Output the data in full. Keep every word exact and exclude the pictures.

Segment Start: DATA SHOWN

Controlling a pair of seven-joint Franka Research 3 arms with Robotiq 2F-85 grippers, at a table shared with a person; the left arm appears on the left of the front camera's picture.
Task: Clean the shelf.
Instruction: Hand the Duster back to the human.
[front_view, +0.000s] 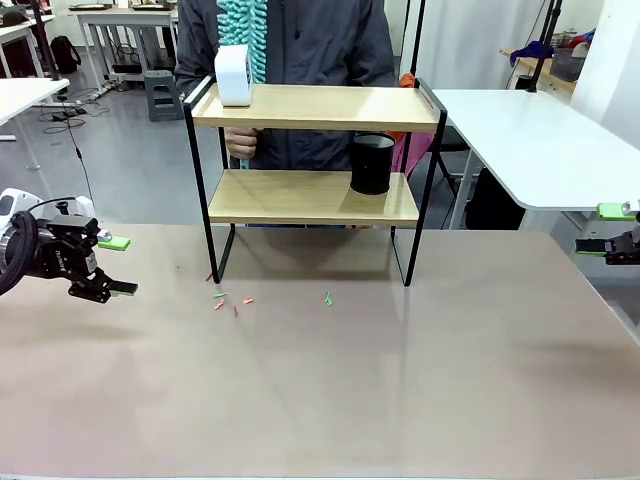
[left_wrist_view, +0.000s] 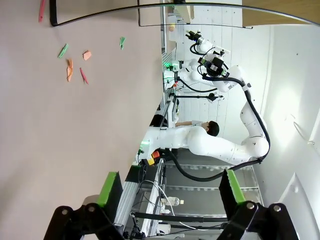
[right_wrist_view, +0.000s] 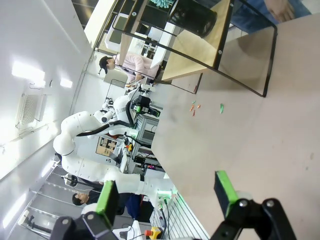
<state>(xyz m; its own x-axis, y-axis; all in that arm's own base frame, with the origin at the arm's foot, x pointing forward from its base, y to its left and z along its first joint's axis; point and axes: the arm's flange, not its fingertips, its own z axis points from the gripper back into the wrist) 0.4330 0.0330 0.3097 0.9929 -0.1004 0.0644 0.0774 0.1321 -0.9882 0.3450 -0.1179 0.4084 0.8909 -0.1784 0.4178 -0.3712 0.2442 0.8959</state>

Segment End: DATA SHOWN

| TASK OUTPUT |
Controlling a pair of seven-joint Franka Research 3 arms with Robotiq 2F-85 grippers, at a table shared with a person; the left arm appears on the left of the front camera's picture.
Task: Clean the shelf.
Instruction: Hand the Duster back to the human.
[front_view, +0.000s] 
[left_wrist_view, +0.000s] 
[right_wrist_view, +0.000s] 
<state>(xyz m; its own x-axis, y-axis; all in that arm's own base frame, with the origin at the arm's foot, x pointing forward from its base, y to its left and z along its first joint's axis; point and axes: the arm's flange, not its fingertips, its own z axis points from the gripper back into the wrist) 0.4330 0.0330 0.3097 0.9929 -0.1004 0.0644 0.0774 0.1321 -0.9882 0.3450 -0.1179 0.4084 0.8909 -0.1784 0.4178 -0.3712 0.2442 0.8959</state>

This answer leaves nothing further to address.